§ Stored data:
# # # # # # #

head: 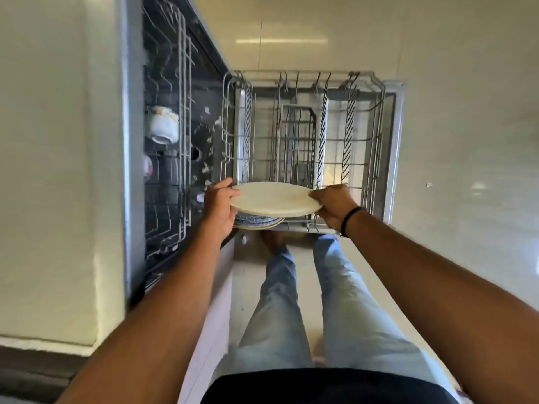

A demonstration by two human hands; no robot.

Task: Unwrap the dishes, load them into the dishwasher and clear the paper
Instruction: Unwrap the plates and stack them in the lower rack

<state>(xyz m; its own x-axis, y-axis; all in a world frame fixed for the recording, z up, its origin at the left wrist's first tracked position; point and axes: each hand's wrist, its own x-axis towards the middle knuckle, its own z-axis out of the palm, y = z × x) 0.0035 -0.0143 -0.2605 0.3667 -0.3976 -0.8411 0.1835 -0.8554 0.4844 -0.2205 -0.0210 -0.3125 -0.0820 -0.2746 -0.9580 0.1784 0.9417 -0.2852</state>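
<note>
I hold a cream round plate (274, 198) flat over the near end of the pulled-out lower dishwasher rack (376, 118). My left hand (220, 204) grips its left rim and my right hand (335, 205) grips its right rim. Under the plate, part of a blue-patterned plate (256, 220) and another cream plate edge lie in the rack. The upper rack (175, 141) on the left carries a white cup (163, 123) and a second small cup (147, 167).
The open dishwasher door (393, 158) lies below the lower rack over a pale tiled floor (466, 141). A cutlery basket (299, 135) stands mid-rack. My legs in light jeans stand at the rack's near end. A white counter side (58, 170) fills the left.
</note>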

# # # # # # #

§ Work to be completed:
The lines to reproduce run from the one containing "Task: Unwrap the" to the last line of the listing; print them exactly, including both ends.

§ Task output:
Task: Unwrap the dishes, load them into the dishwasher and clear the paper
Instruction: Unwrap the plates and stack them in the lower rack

<state>(xyz m; its own x-axis, y-axis; all in a world frame fixed for the recording, z up, its origin at the left wrist's first tracked position; point and axes: each hand's wrist, its own x-axis towards the middle knuckle, its own z-axis out of the palm, y = z × x) 0.0035 -0.0143 -0.2605 0.3667 -0.3976 -0.8411 0.1835 -0.8554 0.4844 -0.2205 -0.0210 -0.3125 -0.0820 -0.2746 -0.9580 0.1784 0.9417 -0.2852</state>
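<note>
I hold a cream round plate (274, 198) flat over the near end of the pulled-out lower dishwasher rack (376, 118). My left hand (220, 204) grips its left rim and my right hand (335, 205) grips its right rim. Under the plate, part of a blue-patterned plate (256, 220) and another cream plate edge lie in the rack. The upper rack (175, 141) on the left carries a white cup (163, 123) and a second small cup (147, 167).
The open dishwasher door (393, 158) lies below the lower rack over a pale tiled floor (466, 141). A cutlery basket (299, 135) stands mid-rack. My legs in light jeans stand at the rack's near end. A white counter side (58, 170) fills the left.
</note>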

Nothing further remains in the output.